* [Your objective]: Output each record in full, exactly as it stands.

*** Opening Task input ***

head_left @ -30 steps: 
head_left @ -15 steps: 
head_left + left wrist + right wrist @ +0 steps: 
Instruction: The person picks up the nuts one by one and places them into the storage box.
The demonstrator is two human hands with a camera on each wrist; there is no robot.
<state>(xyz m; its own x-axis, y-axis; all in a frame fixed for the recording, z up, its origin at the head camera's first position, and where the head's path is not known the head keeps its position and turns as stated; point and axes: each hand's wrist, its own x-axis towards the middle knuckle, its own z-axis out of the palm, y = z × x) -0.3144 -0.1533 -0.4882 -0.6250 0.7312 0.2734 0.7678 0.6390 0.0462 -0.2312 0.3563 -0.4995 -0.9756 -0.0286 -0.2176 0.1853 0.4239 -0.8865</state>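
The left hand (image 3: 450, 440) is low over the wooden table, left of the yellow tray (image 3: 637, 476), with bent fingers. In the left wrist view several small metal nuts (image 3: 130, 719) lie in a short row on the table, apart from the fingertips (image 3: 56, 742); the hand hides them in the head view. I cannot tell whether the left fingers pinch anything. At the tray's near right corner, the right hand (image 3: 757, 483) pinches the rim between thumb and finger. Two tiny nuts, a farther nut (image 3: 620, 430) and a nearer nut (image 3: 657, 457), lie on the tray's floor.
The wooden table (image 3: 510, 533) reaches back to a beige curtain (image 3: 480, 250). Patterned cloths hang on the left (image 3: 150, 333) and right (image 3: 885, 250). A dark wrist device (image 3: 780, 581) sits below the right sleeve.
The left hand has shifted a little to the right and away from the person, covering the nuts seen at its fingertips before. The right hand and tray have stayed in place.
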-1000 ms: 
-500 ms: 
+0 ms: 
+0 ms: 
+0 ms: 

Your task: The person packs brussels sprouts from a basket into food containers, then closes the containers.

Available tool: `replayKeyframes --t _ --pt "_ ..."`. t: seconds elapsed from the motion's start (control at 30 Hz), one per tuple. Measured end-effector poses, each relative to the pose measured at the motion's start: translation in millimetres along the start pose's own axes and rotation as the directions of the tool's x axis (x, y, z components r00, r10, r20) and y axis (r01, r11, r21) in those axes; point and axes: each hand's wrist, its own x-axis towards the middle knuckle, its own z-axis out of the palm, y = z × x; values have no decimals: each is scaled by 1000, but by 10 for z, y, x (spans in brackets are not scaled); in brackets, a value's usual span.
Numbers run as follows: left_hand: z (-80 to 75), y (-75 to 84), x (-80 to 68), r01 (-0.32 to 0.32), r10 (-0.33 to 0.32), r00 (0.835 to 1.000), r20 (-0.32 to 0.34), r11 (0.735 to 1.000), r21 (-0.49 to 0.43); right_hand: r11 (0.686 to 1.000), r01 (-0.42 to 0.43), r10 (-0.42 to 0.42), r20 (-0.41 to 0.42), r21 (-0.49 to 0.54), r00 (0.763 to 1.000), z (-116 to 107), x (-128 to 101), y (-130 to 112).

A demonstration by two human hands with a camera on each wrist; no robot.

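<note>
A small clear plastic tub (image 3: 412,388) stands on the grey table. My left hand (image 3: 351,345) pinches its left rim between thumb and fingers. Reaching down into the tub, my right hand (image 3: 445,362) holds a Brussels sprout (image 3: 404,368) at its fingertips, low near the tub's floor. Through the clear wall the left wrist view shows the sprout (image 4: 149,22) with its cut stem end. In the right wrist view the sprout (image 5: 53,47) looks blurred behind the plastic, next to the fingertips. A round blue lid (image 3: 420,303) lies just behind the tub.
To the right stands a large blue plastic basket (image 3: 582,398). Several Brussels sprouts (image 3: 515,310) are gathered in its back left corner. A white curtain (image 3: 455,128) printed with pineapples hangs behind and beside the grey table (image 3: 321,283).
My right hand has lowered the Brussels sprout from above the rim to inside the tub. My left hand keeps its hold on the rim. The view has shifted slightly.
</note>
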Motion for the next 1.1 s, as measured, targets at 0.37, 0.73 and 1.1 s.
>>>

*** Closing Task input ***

* [Solution below]:
head_left @ -30 steps: 
head_left @ -15 steps: 
head_left + left wrist + right wrist @ +0 steps: 
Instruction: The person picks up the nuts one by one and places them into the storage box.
The demonstrator is two human hands with a camera on each wrist; there is no robot.
<state>(xyz m; its own x-axis, y-axis; all in a frame fixed for the recording, z up, its origin at the head camera's first position, and where the head's path is not known the head keeps its position and turns as stated; point and axes: each hand's wrist, its own x-axis towards the middle knuckle, its own z-axis out of the palm, y = z × x) -0.3144 -0.1533 -0.4882 -0.6250 0.7312 0.2734 0.7678 0.6390 0.0462 -0.2312 0.3563 -0.4995 -0.9756 -0.0286 -0.2176 0.1853 0.4239 -0.8865</state>
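The left hand (image 3: 450, 440) is low over the wooden table, left of the yellow tray (image 3: 637, 476), with bent fingers. In the left wrist view several small metal nuts (image 3: 130, 719) lie in a short row on the table, apart from the fingertips (image 3: 56, 742); the hand hides them in the head view. I cannot tell whether the left fingers pinch anything. At the tray's near right corner, the right hand (image 3: 757, 483) pinches the rim between thumb and finger. Two tiny nuts, a farther nut (image 3: 620, 430) and a nearer nut (image 3: 657, 457), lie on the tray's floor.
The wooden table (image 3: 510, 533) reaches back to a beige curtain (image 3: 480, 250). Patterned cloths hang on the left (image 3: 150, 333) and right (image 3: 885, 250). A dark wrist device (image 3: 780, 581) sits below the right sleeve.
The left hand has shifted a little to the right and away from the person, covering the nuts seen at its fingertips before. The right hand and tray have stayed in place.
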-1000 ms: 
-500 ms: 
+0 ms: 
+0 ms: 
+0 ms: 

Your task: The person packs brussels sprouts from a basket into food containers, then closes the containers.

Available tool: `replayKeyframes --t _ --pt "_ ..."`. t: seconds elapsed from the motion's start (control at 30 Hz), one per tuple. Measured end-effector poses, each relative to the pose measured at the motion's start: translation in millimetres along the start pose's own axes and rotation as the directions of the tool's x axis (x, y, z components r00, r10, r20) and y axis (r01, r11, r21) in those axes; point and axes: each hand's wrist, its own x-axis towards the middle knuckle, its own z-axis out of the palm, y = z × x; values have no decimals: each is scaled by 1000, but by 10 for z, y, x (spans in brackets are not scaled); in brackets, a value's usual span.
Numbers run as follows: left_hand: z (-80 to 75), y (-75 to 84), x (-80 to 68), r01 (-0.32 to 0.32), r10 (-0.33 to 0.32), r00 (0.835 to 1.000), r20 (-0.32 to 0.34), r11 (0.735 to 1.000), r21 (-0.49 to 0.43); right_hand: r11 (0.686 to 1.000), r01 (-0.42 to 0.43), r10 (-0.42 to 0.42), r20 (-0.41 to 0.42), r21 (-0.49 to 0.54), r00 (0.763 to 1.000), z (-116 to 107), x (-128 to 101), y (-130 to 112).

A demonstration by two human hands with a camera on each wrist; no robot.

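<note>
A small clear plastic tub (image 3: 412,388) stands on the grey table. My left hand (image 3: 351,345) pinches its left rim between thumb and fingers. Reaching down into the tub, my right hand (image 3: 445,362) holds a Brussels sprout (image 3: 404,368) at its fingertips, low near the tub's floor. Through the clear wall the left wrist view shows the sprout (image 4: 149,22) with its cut stem end. In the right wrist view the sprout (image 5: 53,47) looks blurred behind the plastic, next to the fingertips. A round blue lid (image 3: 420,303) lies just behind the tub.
To the right stands a large blue plastic basket (image 3: 582,398). Several Brussels sprouts (image 3: 515,310) are gathered in its back left corner. A white curtain (image 3: 455,128) printed with pineapples hangs behind and beside the grey table (image 3: 321,283).
My right hand has lowered the Brussels sprout from above the rim to inside the tub. My left hand keeps its hold on the rim. The view has shifted slightly.
</note>
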Motion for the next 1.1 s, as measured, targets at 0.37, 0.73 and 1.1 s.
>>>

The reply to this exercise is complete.